■ What the task requires ■
Your answer needs to include each line of the records in which the string "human" can be found.

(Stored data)
--- START ---
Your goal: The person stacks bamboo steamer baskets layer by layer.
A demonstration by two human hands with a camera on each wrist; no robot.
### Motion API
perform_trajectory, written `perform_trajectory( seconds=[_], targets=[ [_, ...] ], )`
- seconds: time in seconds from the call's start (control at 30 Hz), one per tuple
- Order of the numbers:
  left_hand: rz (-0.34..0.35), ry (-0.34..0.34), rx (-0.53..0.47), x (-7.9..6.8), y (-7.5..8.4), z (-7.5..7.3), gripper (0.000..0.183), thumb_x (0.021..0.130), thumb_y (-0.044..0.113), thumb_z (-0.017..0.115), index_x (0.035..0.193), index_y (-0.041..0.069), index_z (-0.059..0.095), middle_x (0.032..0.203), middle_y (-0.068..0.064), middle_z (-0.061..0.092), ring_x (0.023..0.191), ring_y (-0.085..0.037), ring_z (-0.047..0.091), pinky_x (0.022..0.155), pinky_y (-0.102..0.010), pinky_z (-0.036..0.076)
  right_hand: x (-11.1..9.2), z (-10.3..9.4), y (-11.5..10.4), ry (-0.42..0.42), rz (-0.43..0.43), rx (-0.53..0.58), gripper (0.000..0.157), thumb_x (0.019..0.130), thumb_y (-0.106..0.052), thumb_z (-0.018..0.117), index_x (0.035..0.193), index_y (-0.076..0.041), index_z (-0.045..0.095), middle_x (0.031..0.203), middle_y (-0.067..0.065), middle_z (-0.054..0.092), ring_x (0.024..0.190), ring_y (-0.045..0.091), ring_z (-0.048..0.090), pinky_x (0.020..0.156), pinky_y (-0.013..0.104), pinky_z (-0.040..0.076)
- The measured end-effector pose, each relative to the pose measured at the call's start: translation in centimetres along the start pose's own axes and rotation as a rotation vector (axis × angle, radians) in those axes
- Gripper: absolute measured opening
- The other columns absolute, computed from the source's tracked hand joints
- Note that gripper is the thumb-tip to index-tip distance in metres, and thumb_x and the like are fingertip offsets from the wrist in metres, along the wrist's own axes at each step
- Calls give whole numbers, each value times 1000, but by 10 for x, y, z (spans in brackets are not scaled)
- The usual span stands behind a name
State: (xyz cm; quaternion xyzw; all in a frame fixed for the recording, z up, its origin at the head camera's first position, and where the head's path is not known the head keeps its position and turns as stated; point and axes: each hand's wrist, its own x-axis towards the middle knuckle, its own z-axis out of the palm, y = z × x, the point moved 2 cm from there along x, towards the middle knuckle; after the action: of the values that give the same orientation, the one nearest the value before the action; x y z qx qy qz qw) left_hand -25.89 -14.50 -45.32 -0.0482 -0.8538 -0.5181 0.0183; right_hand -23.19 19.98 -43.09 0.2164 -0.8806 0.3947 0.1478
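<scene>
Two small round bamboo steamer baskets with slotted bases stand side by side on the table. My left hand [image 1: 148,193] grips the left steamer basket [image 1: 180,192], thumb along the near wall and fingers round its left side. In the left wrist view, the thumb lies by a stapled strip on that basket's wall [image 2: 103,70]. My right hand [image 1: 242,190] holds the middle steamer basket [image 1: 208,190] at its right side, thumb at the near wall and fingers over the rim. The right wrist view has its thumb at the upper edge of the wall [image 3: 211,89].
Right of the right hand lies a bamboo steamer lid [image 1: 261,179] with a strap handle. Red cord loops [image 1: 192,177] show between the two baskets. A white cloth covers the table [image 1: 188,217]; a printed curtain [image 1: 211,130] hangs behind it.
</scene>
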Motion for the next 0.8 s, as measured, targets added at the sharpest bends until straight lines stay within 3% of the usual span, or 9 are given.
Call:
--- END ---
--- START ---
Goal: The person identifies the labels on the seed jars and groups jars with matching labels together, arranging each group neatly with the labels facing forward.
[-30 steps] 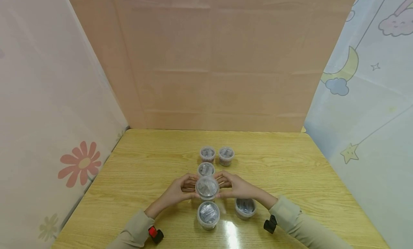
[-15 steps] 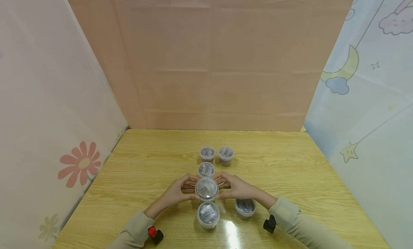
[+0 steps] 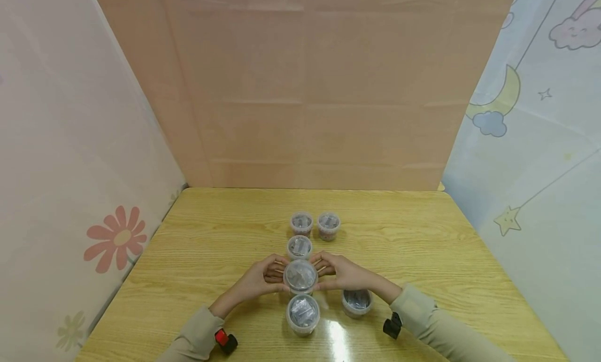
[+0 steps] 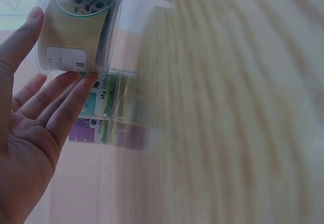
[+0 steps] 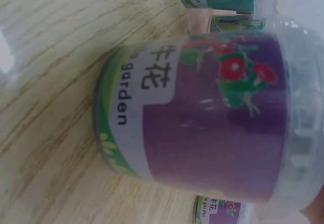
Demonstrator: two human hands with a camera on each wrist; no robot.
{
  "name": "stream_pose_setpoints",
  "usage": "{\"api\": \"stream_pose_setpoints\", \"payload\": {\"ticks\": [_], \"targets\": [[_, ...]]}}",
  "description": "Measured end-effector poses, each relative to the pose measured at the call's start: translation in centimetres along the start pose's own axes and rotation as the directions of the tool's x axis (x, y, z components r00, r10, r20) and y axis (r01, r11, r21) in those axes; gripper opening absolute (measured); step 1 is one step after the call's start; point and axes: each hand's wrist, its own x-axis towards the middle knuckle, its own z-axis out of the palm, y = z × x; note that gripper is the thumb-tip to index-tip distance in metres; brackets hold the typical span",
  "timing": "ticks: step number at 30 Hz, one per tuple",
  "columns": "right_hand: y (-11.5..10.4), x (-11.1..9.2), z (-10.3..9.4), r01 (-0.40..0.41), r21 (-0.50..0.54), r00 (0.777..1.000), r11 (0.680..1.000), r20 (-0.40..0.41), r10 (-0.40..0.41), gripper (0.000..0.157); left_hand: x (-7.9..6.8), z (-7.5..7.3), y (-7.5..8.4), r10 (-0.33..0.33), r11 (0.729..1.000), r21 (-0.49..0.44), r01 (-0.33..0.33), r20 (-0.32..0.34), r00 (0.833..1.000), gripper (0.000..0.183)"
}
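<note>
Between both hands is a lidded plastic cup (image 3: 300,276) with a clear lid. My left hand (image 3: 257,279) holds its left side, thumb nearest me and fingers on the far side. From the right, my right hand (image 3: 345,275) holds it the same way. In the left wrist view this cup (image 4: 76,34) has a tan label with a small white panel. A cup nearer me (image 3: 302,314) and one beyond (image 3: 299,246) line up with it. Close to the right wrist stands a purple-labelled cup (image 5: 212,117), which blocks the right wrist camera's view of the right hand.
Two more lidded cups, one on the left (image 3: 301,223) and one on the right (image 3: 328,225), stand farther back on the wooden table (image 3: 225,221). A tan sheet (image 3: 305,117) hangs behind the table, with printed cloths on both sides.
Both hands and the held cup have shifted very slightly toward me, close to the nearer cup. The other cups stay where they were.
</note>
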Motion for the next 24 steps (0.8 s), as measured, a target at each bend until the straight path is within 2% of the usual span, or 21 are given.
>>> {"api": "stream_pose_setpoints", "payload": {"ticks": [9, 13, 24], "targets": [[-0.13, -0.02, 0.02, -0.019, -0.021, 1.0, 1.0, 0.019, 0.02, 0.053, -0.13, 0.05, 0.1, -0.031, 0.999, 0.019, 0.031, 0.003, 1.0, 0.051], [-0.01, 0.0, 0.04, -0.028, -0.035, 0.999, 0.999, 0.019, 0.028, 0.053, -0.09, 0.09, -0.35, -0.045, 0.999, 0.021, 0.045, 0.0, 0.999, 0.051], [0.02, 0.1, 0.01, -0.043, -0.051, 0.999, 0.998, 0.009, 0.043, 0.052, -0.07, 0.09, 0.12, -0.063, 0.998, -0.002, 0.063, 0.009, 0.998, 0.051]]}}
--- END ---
■ Expected output ■
A demonstration by two human hands with a camera on each wrist; no robot.
Demonstrator: two human hands with a camera on each wrist; no robot.

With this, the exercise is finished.